Problem
Print the first line of the material below and each line after it, exactly as written, ending with the line that contains "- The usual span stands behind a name".

Information supplied
------------------------------------

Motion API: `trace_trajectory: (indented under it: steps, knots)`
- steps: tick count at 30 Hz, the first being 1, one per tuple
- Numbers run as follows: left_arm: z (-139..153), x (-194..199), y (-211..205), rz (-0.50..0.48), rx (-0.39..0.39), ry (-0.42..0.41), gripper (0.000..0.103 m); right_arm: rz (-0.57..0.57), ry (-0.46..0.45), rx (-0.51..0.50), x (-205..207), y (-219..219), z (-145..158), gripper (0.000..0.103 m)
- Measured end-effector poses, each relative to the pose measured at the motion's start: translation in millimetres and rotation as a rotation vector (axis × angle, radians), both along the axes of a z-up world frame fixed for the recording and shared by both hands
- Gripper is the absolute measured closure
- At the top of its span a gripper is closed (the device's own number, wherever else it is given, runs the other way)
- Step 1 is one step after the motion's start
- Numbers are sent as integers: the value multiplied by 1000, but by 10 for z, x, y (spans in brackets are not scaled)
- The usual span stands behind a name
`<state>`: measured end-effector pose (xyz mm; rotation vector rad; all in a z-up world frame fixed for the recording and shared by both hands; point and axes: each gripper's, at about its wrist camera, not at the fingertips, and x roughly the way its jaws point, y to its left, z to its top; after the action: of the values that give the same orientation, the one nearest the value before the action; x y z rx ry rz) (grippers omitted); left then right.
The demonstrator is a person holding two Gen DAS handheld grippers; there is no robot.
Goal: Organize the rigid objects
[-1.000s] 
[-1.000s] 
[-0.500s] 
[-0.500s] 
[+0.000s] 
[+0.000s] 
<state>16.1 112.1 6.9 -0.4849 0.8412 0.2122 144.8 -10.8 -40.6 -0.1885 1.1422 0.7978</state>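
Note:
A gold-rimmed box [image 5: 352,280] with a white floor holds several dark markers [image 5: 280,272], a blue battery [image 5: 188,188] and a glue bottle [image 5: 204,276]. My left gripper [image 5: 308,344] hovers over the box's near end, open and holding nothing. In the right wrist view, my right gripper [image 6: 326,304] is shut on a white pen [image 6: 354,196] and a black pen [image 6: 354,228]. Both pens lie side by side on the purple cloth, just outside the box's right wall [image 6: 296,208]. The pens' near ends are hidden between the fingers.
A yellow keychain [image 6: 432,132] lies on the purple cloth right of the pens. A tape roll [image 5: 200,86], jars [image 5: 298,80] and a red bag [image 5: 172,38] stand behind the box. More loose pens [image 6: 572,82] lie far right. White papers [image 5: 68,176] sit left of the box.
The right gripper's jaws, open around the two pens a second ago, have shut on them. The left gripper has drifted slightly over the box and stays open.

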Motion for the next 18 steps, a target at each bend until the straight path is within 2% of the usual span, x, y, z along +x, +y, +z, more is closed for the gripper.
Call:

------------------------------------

Task output
Motion API: `trace_trajectory: (indented under it: steps, knots)`
- steps: tick count at 30 Hz, the first being 1, one per tuple
- Numbers run as follows: left_arm: z (-139..153), x (-194..199), y (-211..205), rz (-0.50..0.48), rx (-0.39..0.39), ry (-0.42..0.41), gripper (0.000..0.103 m); right_arm: rz (-0.57..0.57), ry (-0.46..0.45), rx (-0.51..0.50), x (-205..207), y (-219..219), z (-145..158), gripper (0.000..0.103 m)
- Measured end-effector poses, each relative to the pose measured at the motion's start: translation in millimetres and rotation as a rotation vector (axis × angle, radians), both along the axes of a z-up world frame fixed for the recording and shared by both hands
- Gripper is the absolute measured closure
- At the top of its span a gripper is closed (the device's own number, wherever else it is given, runs the other way)
- Step 1 is one step after the motion's start
- Numbers are sent as integers: the value multiplied by 1000, but by 10 for z, x, y (spans in brackets are not scaled)
- The usual span stands behind a name

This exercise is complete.